Nour sei wütend gewesen, weil sein Vater lange Zeit immer noch von "ihr" gesprochen habe statt von "ihm", wenn er über ihn sprach. Dabei hatte Nour bereits vor fünf Jahren in London mit der geschlechtsangleichenden Behandlung begonnen.

"Danke Papa. Wenn du nicht wärst, dann wäre ich jetzt nicht hier."
Am Dienstag gaben Hesham und Nour Selim in der Sendung "Jaafar Talk" im arabischen Dienst der Deutschen Welle erstmals ein gemeinsames Interview – zugeschaltet von ihrer Jacht im ägyptischen Badeort Hurghada. "Du bist mein Sohn, ich habe dich in diese Welt gesetzt und ich werde dir beistehen. Wenn irgendwas passiert, bin ich für dich da", sagt Hesham. Sein Sohn antwortet: "Danke, Papa. Wenn du nicht wärst, dann wäre ich jetzt nicht hier."
Nour Selim sagte, es sei ihm durchaus bewusst, dass er im Vergleich zu anderen Transsexuellen in Ägypten sehr privilegiert sei: "Natürlich hilft es mir, dass ich der Sohn von Hesham Selim bin", sagt er.

Nour sprach in dem Interview auch über dunkle Stunden: "Ehrlich gesagt, habe ich oft an Suizid gedacht", sagt er. "Ich dachte, ich sei kein normaler Mensch. Ich habe keine Zukunft für mich gesehen, keine Ehe, keine Arbeit, kein Leben, nichts", berichtet er. "Aber ich habe gelernt, mich selbst zu lieben."

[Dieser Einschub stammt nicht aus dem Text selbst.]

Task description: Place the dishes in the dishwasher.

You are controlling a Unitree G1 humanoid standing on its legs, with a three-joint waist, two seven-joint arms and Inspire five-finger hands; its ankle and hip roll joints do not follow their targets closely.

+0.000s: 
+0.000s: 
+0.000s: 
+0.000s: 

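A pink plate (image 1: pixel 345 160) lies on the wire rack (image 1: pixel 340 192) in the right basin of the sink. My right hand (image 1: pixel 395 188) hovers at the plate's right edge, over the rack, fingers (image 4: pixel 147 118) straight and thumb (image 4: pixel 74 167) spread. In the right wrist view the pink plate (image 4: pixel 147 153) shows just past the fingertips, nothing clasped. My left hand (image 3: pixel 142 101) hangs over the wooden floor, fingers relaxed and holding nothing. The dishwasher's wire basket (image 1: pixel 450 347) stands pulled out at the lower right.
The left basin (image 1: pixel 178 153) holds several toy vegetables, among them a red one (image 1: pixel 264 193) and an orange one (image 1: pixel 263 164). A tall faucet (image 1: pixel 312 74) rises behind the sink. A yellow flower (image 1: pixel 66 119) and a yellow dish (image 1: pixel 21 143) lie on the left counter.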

Ausschnitte aus der Sendung sind in den ersten 24 Stunden mehr als 2,5 Millionen Mal angeklickt worden. In den ägyptischen Medien – in Zeitungen, auf Twitter und Facebook - ist Nours Geschlechtsanpassung seit Sonntag das bestimmende Thema. Negative Stimmen, Spott oder Hass gegen Vater und Sohn gibt es bislang kaum.

Fast alle Kommentatoren loben vielmehr den Mut der beiden und ihren Einsatz für die Rechte von Transmenschen in Ägypten. Sie hoffen darauf, dass der Auftritt der beiden einen Beitrag für mehr Toleranz leistet.